* _WHAT IS NEEDED_: Reproduce all of the material, keeping each line intact.

INPUT RECORDS START

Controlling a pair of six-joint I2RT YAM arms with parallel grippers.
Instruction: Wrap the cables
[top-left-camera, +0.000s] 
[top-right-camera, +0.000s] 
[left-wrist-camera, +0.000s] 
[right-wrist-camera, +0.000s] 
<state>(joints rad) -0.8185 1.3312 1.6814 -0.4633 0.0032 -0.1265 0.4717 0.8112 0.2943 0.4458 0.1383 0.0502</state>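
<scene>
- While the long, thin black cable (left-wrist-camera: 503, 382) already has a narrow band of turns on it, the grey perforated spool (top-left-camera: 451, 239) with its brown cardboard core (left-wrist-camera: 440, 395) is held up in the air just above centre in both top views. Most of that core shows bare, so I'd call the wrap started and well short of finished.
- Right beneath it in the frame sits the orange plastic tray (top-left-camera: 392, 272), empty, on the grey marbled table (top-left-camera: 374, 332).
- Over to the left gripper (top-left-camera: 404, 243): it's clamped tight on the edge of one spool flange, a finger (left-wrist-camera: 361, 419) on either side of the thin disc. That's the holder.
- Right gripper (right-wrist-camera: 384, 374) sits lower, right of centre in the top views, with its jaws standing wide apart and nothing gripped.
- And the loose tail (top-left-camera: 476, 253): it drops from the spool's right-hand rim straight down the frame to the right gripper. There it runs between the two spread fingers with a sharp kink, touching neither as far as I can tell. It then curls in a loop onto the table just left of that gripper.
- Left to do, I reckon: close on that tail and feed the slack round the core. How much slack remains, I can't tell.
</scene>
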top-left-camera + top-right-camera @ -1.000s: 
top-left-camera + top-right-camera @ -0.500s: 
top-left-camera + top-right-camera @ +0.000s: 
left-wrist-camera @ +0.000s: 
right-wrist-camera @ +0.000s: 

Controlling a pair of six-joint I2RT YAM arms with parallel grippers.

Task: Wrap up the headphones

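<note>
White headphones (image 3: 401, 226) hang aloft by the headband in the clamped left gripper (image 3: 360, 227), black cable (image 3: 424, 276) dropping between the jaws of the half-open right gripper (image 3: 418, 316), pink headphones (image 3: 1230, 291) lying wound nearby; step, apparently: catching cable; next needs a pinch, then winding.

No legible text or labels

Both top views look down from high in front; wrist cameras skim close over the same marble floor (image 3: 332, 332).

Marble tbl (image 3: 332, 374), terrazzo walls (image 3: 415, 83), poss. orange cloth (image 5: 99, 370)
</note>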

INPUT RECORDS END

* _TASK SOLUTION_:
Controlling a pair of six-joint I2RT YAM arms with parallel grippers.
Instruction: Wrap the cables
[top-left-camera, +0.000s] 
[top-right-camera, +0.000s] 
[left-wrist-camera, +0.000s] 
[right-wrist-camera, +0.000s] 
<state>(joints rad) -0.8185 1.3312 1.6814 -0.4633 0.0032 -0.1265 0.4717 0.8112 0.2943 0.4458 0.1383 0.0502</state>
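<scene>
- While the long, thin black cable (left-wrist-camera: 503, 382) already has a narrow band of turns on it, the grey perforated spool (top-left-camera: 451, 239) with its brown cardboard core (left-wrist-camera: 440, 395) is held up in the air just above centre in both top views. Most of that core shows bare, so I'd call the wrap started and well short of finished.
- Right beneath it in the frame sits the orange plastic tray (top-left-camera: 392, 272), empty, on the grey marbled table (top-left-camera: 374, 332).
- Over to the left gripper (top-left-camera: 404, 243): it's clamped tight on the edge of one spool flange, a finger (left-wrist-camera: 361, 419) on either side of the thin disc. That's the holder.
- Right gripper (right-wrist-camera: 384, 374) sits lower, right of centre in the top views, with its jaws standing wide apart and nothing gripped.
- And the loose tail (top-left-camera: 476, 253): it drops from the spool's right-hand rim straight down the frame to the right gripper. There it runs between the two spread fingers with a sharp kink, touching neither as far as I can tell. It then curls in a loop onto the table just left of that gripper.
- Left to do, I reckon: close on that tail and feed the slack round the core. How much slack remains, I can't tell.
</scene>
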top-left-camera + top-right-camera @ -1.000s: 
top-left-camera + top-right-camera @ -0.500s: 
top-left-camera + top-right-camera @ +0.000s: 
left-wrist-camera @ +0.000s: 
right-wrist-camera @ +0.000s: 

Controlling a pair of six-joint I2RT YAM arms with parallel grippers.

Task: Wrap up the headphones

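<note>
White headphones (image 3: 401, 226) hang aloft by the headband in the clamped left gripper (image 3: 360, 227), black cable (image 3: 424, 276) dropping between the jaws of the half-open right gripper (image 3: 418, 316), pink headphones (image 3: 1230, 291) lying wound nearby; step, apparently: catching cable; next needs a pinch, then winding.

No legible text or labels

Both top views look down from high in front; wrist cameras skim close over the same marble floor (image 3: 332, 332).

Marble tbl (image 3: 332, 374), terrazzo walls (image 3: 415, 83), poss. orange cloth (image 5: 99, 370)
</note>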

Reply complete, and nothing else is required.